Apple s’est donné beaucoup de mal pour préserver la confidentialité des données de ses utilisateurs (et pour en parler abondamment) ; tous ces efforts pourraient être récompensés lorsque les consommateurs grand public commenceront à considérer les lunettes AR et à envisager les innombrables façons dont ces dispositifs pourraient être utilisés pour les surveiller. S’ils doivent choisir entre les lunettes de Meta et celles d’Apple, ils pourraient naturellement opter pour celles de la société technologique qui a fait ses preuves en matière de protection de la vie privée.

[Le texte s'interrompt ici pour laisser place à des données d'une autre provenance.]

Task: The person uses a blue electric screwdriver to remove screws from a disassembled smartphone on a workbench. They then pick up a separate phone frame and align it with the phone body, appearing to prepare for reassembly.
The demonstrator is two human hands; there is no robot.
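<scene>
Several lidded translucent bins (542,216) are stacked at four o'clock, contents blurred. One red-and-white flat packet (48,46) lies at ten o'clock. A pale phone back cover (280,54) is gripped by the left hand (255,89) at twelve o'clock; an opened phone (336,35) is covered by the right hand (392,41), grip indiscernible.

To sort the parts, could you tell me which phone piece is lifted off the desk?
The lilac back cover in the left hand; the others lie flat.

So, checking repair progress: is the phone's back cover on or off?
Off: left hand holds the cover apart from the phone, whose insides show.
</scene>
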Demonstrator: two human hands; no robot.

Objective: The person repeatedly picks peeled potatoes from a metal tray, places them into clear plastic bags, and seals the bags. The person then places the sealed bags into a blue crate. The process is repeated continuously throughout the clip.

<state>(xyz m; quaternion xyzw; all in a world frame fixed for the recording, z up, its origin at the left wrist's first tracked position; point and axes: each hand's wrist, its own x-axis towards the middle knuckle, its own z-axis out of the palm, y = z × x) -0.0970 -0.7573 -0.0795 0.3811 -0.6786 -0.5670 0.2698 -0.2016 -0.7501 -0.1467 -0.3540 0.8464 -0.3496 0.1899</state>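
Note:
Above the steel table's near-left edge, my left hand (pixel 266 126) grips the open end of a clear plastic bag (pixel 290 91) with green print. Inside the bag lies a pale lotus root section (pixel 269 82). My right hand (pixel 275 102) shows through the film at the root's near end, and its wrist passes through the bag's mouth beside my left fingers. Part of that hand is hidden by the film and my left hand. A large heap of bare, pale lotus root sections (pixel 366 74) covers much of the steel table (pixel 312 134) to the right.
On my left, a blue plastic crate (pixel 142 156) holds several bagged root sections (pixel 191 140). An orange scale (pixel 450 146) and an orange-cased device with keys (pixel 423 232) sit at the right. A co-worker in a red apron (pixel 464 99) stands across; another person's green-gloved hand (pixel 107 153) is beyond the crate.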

Je soupçonne que cela est lié à la décision de Mark Zuckerberg de changer le nom de sa société de Facebook à Meta. Les lunettes AR sont sa meilleure chance de posséder et de contrôler enfin le matériel (et l’écosystème) utilisé pour les expériences sociales, au lieu de devoir compter sur l’iPhone et l’App Store d’Apple. Il souhaite ardemment le succès des lunettes AR de Meta. Il sait également que les acheteurs potentiels seront préoccupés par le respect de la vie privée. Il a peut-être voulu créer une certaine distance entre ses « métavers » et la marque Facebook, qui est devenue synonyme de capitalisme de surveillance, de désinformation à grande échelle et de scandale permanent.

La vue d’ensemble : Compte tenu des défis techniques et des implications en matière de vie privée des lunettes de réalité mixte et des espaces virtuels, je pense que la technologie sera lente à s’imposer. Elle restera un produit/service de niche pendant des années. Je suis d’accord avec Tim Sweeney, fondateur d’Epic Games, lorsqu’il dit qu’au début, les grandes entreprises technologiques impliquées dans ce domaine exploiteront leurs propres espaces virtuels pour leurs propres expériences et celles de leurs partenaires. Par exemple, Fortnite d’Epic est un espace de jeu virtuel autonome qui accueille également des groupes (Travis Scott) et des marques (Ferrari). L’espace virtuel d’Apple peut présenter des expériences créées par ses partenaires développeurs ARKit. À mesure que les espaces virtuels et l’informatique spatiale arrivent à maturité, les murs entre ces petits espaces pourraient tomber, créant un espace virtuel public beaucoup plus grand dans lequel les utilisateurs peuvent naviguer d’une destination à l’autre en utilisant un seul avatar/identité.

Il faudra encore beaucoup de temps avant d’en arriver là. Et lorsque nous y parviendrons, l’apparence et le comportement seront probablement très différents de ce que nous pouvons imaginer aujourd’hui. Nous utiliserons un langage très différent pour le décrire. D’ici là, j’imagine que le terme « métavers » ne sera plus qu’une note de bas de page dans un livre d’histoire.